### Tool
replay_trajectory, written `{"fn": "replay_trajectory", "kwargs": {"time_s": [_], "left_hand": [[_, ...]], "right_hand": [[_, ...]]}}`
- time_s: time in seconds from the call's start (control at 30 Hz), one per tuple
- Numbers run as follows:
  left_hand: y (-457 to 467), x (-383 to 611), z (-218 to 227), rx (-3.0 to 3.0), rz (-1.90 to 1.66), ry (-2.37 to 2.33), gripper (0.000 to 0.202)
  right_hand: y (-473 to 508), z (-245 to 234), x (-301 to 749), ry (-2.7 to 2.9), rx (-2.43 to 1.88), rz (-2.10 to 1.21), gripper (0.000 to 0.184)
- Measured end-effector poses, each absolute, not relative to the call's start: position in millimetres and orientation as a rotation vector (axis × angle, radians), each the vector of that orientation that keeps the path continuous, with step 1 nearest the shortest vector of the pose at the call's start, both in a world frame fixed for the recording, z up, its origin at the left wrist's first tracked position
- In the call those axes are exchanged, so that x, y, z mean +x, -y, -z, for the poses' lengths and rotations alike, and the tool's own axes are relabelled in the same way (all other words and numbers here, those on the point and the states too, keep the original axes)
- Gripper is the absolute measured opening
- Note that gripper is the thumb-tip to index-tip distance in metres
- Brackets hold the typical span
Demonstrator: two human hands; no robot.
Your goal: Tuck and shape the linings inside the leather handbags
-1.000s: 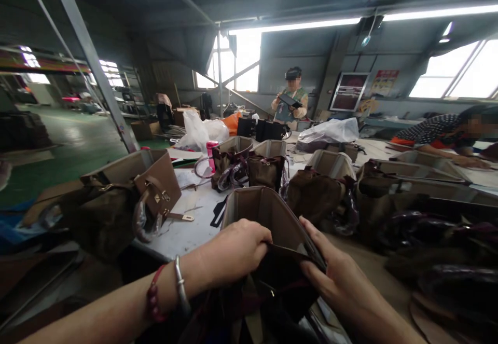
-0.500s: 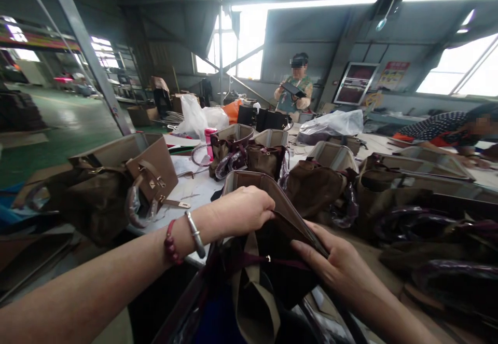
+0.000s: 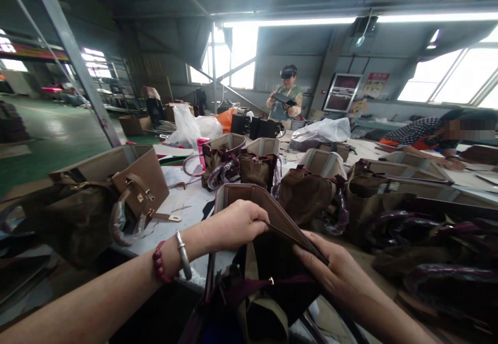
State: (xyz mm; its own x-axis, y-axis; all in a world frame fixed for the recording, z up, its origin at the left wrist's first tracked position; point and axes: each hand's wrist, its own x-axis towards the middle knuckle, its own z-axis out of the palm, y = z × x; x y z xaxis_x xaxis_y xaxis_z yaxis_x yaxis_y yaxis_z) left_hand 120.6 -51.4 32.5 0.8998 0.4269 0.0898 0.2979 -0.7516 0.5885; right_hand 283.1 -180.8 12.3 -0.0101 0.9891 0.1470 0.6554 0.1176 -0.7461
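Observation:
In front of me is a dark handbag with a taupe inner wall and its top spread apart. My left hand, wearing a silver bangle and a red bead bracelet, pinches the upper edge of the lining inside it. On the right side, my right hand grips the bag's rim between thumb and fingers. Dark lining cloth hangs below both hands, crossed by a maroon strap with a small metal fitting. The lower part of the bag is in deep shadow.
A tan and olive handbag lies at left on the table. Several similar bags stand ahead and to the right. Clear plastic and a pink bottle are further back. One person stands opposite; another leans in at right.
The view has tilted up and turned slightly right, so the surroundings sit lower and further left. Both hands keep their hold on the handbag with little other movement.

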Motion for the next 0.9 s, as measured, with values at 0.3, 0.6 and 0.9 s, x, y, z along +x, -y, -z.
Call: {"fn": "replay_trajectory", "kwargs": {"time_s": [0.3, 0.6, 0.9], "left_hand": [[61.4, 125.5, -40.3, 2.92, -0.542, -0.824, 0.02], [43.6, 125.4, -44.1, 2.968, -0.486, -0.676, 0.013], [28.9, 131.9, -43.6, 2.792, -0.387, -0.71, 0.017]], "right_hand": [[176.9, -6.1, 290.3, 1.732, -1.585, -0.617, 0.033], [175.0, -7.1, 299.6, 1.729, -1.588, -0.682, 0.034], [175.3, -7.8, 303.1, 1.748, -1.626, -0.7, 0.032]]}}
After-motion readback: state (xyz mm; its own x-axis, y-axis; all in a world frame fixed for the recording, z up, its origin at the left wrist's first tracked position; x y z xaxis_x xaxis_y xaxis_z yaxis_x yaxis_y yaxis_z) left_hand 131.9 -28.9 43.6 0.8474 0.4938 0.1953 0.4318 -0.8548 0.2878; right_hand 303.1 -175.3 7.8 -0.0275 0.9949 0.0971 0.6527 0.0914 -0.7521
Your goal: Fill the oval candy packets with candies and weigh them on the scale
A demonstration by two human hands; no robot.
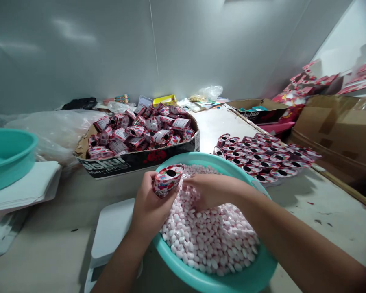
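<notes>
My left hand [149, 203] is closed round one pack [167, 183], held upright at the near left rim of the teal bowl [183, 278], its oval top with a dark opening facing up. The pack is printed in red, pink and white, with bluish lettering across the front that is too blurred to read. My right hand [209, 189] is in the bowl, fingers bent down into the white and pale pink pellets [207, 248]; I cannot tell whether it grips any. Behind the bowl stands a black-fronted carton [152, 156], heaped with similar packs [137, 130] lying at all angles. Its front bears large white letters, of which "ishui" is legible, and a smaller line below containing "berry"; the beginnings of both are unclear. Several packs inside show white panels with fine dark print, too small to read. A second carton [270, 116], farther back on the right, carries the same "ishui" in white on black. On the desk [305, 219], right of the bowl, further packs [258, 156] stand close together, dark openings upward; their print is not legible. A white scale [112, 228] sits left of the bowl, partly behind my left forearm, no reading discernible. At far left, a teal tub [9, 162] rests on white sheets [21, 191].
</notes>
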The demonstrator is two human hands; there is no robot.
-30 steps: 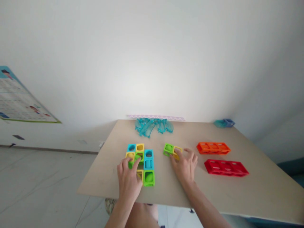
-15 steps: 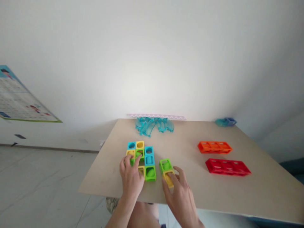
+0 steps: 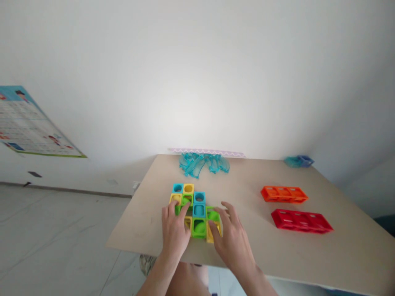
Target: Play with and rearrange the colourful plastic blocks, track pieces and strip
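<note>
"In the head view, where's the block cluster [image 3: 199, 210]?"

"Near the table's [image 3: 148, 213] front edge, mostly between the hands, its left side under the left hand [image 3: 175, 231]."

"And the green-and-yellow pair [image 3: 212, 215]?"

"Up against the cluster's right side, at the near end, just left of the right hand [image 3: 233, 238]. Whether they're joined, I can't tell."

"How's the left hand?"

"Narrow: bent fingers and thumb holding the cluster by its left blocks."

"The right?"

"Partly spread. The thumb is over the yellow block, the forefinger at the green one. It touches the pair, but I can't tell if it grips."

"Anything beside it?"

"An orange strip [image 3: 284, 194] and a red strip [image 3: 301, 221], well off to the right, untouched."
</note>
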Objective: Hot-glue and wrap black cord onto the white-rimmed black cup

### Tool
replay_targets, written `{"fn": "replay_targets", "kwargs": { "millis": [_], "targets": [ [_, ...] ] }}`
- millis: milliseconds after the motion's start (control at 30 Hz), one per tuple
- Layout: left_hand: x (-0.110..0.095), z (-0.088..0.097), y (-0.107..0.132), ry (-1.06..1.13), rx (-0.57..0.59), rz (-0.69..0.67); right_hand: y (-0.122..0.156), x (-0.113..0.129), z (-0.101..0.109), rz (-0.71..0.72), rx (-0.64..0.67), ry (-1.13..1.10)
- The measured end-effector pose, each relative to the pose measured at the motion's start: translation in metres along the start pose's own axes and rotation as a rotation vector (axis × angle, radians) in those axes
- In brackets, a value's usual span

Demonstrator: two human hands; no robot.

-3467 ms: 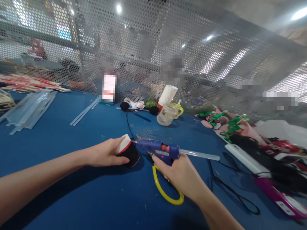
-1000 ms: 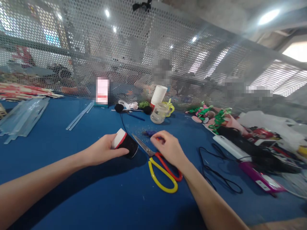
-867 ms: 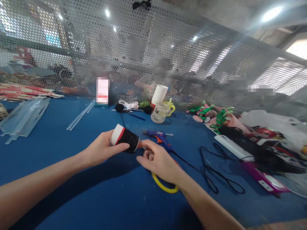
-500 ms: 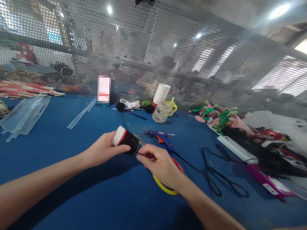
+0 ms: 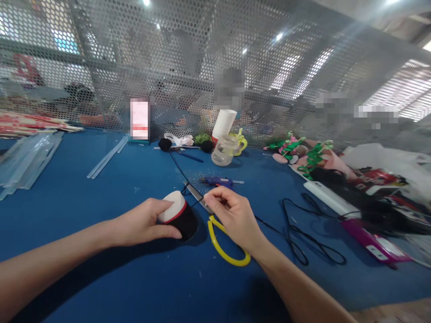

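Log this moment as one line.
left hand: holds cup; right hand: pinches yarn; scissors: on table, partly hidden by right hand; glue gun: on table beyond right hand

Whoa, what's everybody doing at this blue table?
One person's left hand grips a cup, white on one end, then red, then black. The right hand pinches a black strand beside it. Scissors lie partly hidden by that hand, and a blue glue gun rests on the table beyond.

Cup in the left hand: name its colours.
The cup is white and black, with red between, in the head view.
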State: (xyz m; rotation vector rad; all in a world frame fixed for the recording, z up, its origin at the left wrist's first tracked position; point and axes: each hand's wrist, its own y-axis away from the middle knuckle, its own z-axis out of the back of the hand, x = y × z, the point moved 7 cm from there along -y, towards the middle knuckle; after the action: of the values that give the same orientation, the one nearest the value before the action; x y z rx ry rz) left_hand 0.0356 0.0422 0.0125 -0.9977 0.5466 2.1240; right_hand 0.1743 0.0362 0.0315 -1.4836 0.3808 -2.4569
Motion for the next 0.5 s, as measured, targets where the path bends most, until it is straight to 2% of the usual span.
{"fn": "replay_targets", "kwargs": {
  "millis": [300, 500],
  "targets": [
    [-0.012, -0.003, 0.003, -0.006, 0.036, -0.088, -0.001, -0.002, -0.005, -0.007, 0.040, 0.001],
    [-0.017, -0.005, 0.005, 0.046, 0.058, -0.098, -0.001, -0.005, -0.012, -0.044, 0.082, -0.027]
  ]
}}
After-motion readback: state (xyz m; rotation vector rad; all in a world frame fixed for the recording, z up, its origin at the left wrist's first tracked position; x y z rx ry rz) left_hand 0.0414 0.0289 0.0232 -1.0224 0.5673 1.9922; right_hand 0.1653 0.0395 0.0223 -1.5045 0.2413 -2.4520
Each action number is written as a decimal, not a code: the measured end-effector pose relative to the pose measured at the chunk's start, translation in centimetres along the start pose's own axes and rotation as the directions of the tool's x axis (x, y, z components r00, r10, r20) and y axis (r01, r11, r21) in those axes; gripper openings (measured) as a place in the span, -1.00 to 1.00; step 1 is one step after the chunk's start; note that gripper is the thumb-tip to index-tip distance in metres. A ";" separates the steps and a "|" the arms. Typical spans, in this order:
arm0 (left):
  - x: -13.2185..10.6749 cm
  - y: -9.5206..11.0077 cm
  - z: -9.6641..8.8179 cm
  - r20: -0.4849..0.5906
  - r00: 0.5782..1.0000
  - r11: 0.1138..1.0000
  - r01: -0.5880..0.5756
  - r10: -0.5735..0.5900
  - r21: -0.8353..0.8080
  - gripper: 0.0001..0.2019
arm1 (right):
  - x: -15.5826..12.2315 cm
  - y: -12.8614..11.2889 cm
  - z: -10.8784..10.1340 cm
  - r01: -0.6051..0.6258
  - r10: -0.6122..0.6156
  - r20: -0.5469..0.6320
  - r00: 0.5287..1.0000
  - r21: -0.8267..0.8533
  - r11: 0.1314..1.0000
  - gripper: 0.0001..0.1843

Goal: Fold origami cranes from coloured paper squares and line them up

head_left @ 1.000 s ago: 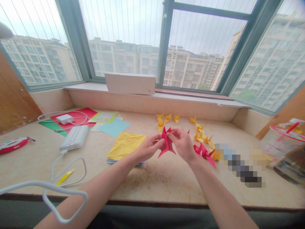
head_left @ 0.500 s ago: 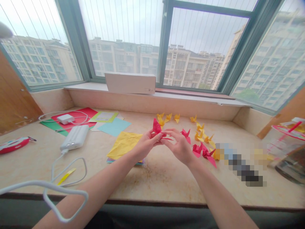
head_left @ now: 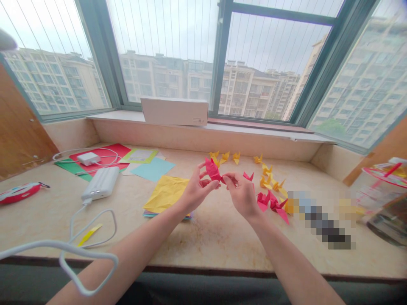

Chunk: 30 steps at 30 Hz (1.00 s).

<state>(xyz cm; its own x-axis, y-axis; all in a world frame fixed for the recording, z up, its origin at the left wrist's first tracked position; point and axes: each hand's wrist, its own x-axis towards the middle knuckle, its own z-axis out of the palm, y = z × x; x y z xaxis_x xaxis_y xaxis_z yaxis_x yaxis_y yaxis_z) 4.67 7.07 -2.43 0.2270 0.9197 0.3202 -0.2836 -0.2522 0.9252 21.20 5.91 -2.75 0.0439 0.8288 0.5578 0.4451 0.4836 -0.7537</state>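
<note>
The red folded paper (head_left: 212, 167) is held up over the tabletop (head_left: 222, 250), in front of the person, between the two hands. The left hand (head_left: 202, 186) has its grip on the broad body, thumb below and fingers behind, while the right hand (head_left: 238, 186) pinches the narrow end at thumb and fingertip. It should handle as something very light, springy along the folds and easily crushed; the layered, narrow parts are probably the stiffest and the safest to take hold of, with only light pressure on the wide flap. The surface looks matte, so slipping seems unlikely. Beyond the right hand lie sharp-pointed red folded pieces (head_left: 277, 204) and smaller yellow folded pieces (head_left: 266, 182), all angular and crisp. Near the left forearm, a wrinkled yellow sheet (head_left: 167, 192) tops a flat stack, and a smooth, rounded white power bank (head_left: 101, 183) rests farther left.
</note>
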 end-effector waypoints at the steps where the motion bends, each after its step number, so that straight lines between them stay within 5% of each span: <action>1: 0.0 -0.1 -0.1 0.006 1.000 0.999 -0.012 0.012 0.034 -0.35 | 0.0 0.0 0.0 -0.002 0.002 -0.004 1.000 0.007 1.000 -0.74; 5: -0.1 -0.1 -0.4 0.051 0.998 0.985 -0.035 0.027 0.171 -0.63 | -0.1 0.0 0.1 0.019 -0.019 0.025 0.999 0.025 1.000 -0.74; 9: -0.1 0.1 -0.6 0.069 0.994 0.962 -0.098 0.083 0.255 -0.70 | -0.2 -0.3 0.0 0.040 -0.041 0.025 0.999 0.053 0.998 -0.75; 13: 0.1 0.3 -0.6 0.077 0.994 0.988 -0.091 0.082 0.125 -0.68 | -0.2 -0.4 -0.2 0.068 -0.073 0.040 0.997 0.121 0.990 -0.73; 19: 0.4 0.1 -0.9 0.034 0.999 0.995 -0.021 0.025 -0.094 -0.66 | -0.1 -0.2 -0.6 0.325 -0.320 0.124 0.939 -0.022 0.946 -0.54; 30: 0.2 0.1 -0.8 0.100 0.992 0.991 0.083 -0.073 -0.104 -0.58 | 0.0 0.8 -1.1 0.496 -0.472 0.155 0.868 -0.305 0.813 -0.67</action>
<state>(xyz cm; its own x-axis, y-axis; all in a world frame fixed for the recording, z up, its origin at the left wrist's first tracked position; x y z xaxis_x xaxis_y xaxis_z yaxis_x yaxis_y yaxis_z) 3.90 7.44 -2.44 0.3391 0.9010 0.2707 -0.3587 -0.1422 0.9226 22.50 5.99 -2.96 -0.3105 0.5352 0.7856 0.6567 0.7183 -0.2297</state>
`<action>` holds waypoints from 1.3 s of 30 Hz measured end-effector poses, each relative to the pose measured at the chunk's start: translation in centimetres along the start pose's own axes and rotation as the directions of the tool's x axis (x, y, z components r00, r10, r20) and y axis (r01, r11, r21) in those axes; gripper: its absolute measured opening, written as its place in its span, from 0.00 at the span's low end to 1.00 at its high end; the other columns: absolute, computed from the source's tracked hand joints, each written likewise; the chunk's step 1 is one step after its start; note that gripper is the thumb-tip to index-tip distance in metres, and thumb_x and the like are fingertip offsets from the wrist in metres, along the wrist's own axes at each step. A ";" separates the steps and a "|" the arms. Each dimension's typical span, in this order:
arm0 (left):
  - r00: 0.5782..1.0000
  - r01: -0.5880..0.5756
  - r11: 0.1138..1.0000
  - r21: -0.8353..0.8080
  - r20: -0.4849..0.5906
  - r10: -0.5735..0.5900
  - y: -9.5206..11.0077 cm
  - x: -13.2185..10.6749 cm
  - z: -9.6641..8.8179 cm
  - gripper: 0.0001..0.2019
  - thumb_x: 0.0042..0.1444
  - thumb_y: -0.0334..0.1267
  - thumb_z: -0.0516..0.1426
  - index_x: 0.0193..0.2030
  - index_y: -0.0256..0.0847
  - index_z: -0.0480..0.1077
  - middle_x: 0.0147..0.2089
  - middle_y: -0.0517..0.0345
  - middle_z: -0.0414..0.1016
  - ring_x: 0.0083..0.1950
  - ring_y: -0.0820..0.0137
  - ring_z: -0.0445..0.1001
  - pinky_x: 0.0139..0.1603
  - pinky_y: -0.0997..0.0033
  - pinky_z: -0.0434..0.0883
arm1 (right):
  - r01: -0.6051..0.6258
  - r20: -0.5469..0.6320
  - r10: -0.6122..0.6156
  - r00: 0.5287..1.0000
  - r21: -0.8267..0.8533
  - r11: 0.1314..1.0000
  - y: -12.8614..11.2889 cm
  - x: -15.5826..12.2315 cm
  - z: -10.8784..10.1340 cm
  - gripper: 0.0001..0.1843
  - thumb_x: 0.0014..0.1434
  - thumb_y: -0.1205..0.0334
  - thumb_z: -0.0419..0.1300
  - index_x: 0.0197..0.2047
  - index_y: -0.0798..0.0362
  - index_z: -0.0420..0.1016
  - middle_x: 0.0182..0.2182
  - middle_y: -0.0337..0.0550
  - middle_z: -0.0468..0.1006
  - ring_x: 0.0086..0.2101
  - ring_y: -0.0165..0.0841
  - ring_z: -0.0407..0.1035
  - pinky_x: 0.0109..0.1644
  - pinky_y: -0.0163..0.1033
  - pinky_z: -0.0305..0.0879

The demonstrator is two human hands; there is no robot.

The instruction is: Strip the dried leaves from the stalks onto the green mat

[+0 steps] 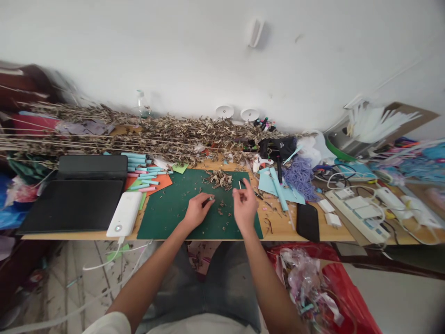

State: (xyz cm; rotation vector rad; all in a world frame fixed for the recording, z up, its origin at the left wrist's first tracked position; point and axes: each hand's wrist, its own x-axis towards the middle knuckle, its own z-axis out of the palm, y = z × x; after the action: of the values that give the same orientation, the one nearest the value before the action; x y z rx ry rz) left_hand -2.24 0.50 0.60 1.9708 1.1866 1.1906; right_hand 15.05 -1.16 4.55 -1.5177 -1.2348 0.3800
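Observation:
My left hand [196, 210] is closed in a pinch over the green cutting mat [163, 208]. Between its fingertips shows the pale end of a small paper tube [212, 198]; the rest is covered by the fingers. To its right, my right hand [245, 208] is raised above the mat with thumb and fingers apart, and I see nothing held in it. A thin white stick [239, 184] appears just beyond the right thumb. A heap of dried leaves [219, 179] lies at the mat's back edge, and loose leaf crumbs [222, 204] are scattered between my hands.
Dried stems [167, 134] line the wall side. Left are a black tablet case [76, 204], a white power bank [125, 213] and blue and pink paper tubes [139, 169]. Right are a glue gun [261, 162], purple yarn [299, 178], a phone [308, 221] and a power strip [358, 215].

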 end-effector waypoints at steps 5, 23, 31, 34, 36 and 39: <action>1.000 0.007 1.000 -0.010 -0.009 -0.007 -0.2 0.0 0.1 0.12 0.63 0.38 0.53 0.48 0.39 0.74 0.43 0.50 0.78 0.43 0.67 0.75 0.47 0.65 0.72 | 0.034 0.047 -0.027 0.999 -0.160 0.987 2.5 2.0 -2.1 0.15 0.58 0.55 0.57 0.40 0.56 0.78 0.32 0.49 0.80 0.30 0.37 0.72 0.38 0.42 0.69; 0.994 -0.019 1.000 0.020 0.105 0.017 -0.1 -0.1 0.1 0.10 0.63 0.33 0.50 0.38 0.38 0.73 0.35 0.54 0.73 0.37 0.69 0.71 0.40 0.70 0.68 | -0.441 0.521 0.251 0.815 0.279 0.853 -0.3 -0.4 4.5 0.12 0.47 0.54 0.63 0.28 0.54 0.75 0.16 0.35 0.70 0.17 0.27 0.63 0.19 0.31 0.58; 0.994 -0.011 0.998 0.054 0.111 0.005 -0.4 0.0 0.1 0.09 0.63 0.34 0.51 0.39 0.38 0.73 0.35 0.54 0.73 0.37 0.69 0.71 0.40 0.70 0.68 | -0.198 0.476 0.080 0.876 0.202 0.959 -0.6 -0.2 3.2 0.14 0.54 0.53 0.61 0.38 0.54 0.77 0.24 0.40 0.77 0.23 0.31 0.70 0.27 0.35 0.66; 0.995 -0.022 1.000 0.017 0.100 0.020 -0.4 0.0 0.2 0.11 0.63 0.33 0.50 0.46 0.39 0.73 0.39 0.52 0.75 0.41 0.67 0.72 0.43 0.68 0.69 | 0.187 0.377 -0.194 0.906 0.055 0.981 -0.6 -0.9 2.9 0.09 0.59 0.59 0.57 0.40 0.51 0.77 0.33 0.44 0.78 0.34 0.34 0.73 0.40 0.38 0.69; 0.995 -0.026 1.000 -0.003 0.095 0.026 -0.4 0.0 0.2 0.12 0.63 0.32 0.50 0.48 0.40 0.73 0.40 0.52 0.75 0.42 0.67 0.73 0.45 0.67 0.69 | 0.357 0.379 -0.319 0.869 -0.032 0.934 -0.5 -1.5 2.9 0.11 0.63 0.63 0.53 0.39 0.51 0.77 0.36 0.46 0.78 0.38 0.35 0.72 0.45 0.39 0.68; 0.996 -0.019 1.000 -0.018 0.086 0.020 -0.4 -0.1 0.3 0.12 0.62 0.31 0.50 0.47 0.39 0.73 0.38 0.53 0.74 0.42 0.67 0.72 0.45 0.67 0.70 | 0.438 0.382 -0.362 0.850 -0.132 0.889 -0.4 -2.1 3.2 0.12 0.64 0.64 0.52 0.41 0.50 0.77 0.37 0.46 0.77 0.39 0.35 0.71 0.45 0.37 0.67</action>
State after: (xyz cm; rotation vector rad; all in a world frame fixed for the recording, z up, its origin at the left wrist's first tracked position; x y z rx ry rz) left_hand -2.18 0.63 0.16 2.0040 1.1124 1.1097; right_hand 11.54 -1.30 2.94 -1.3521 -1.8887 0.2430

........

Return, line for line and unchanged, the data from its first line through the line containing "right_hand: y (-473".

* Answer for this exercise
### Tool
replay_trajectory, written `{"fn": "replay_trajectory", "kwargs": {"time_s": [_], "left_hand": [[_, ...]], "right_hand": [[_, ...]]}}`
- time_s: time in seconds from the call's start (control at 30 Hz), one per tuple
- Numbers run as follows:
  left_hand: y (-457 to 467), x (-383 to 611), z (-218 to 227), rx (-3.0 to 3.0), rz (-1.90 to 1.66), ry (-2.37 to 2.33), gripper (0.000 to 0.202)
  right_hand: y (-473 to 508), z (-245 to 234), x (-301 to 749), ry (-2.7 to 2.9), rx (-2.43 to 1.88), rz (-2.10 to 1.21), gripper (0.000 to 0.184)

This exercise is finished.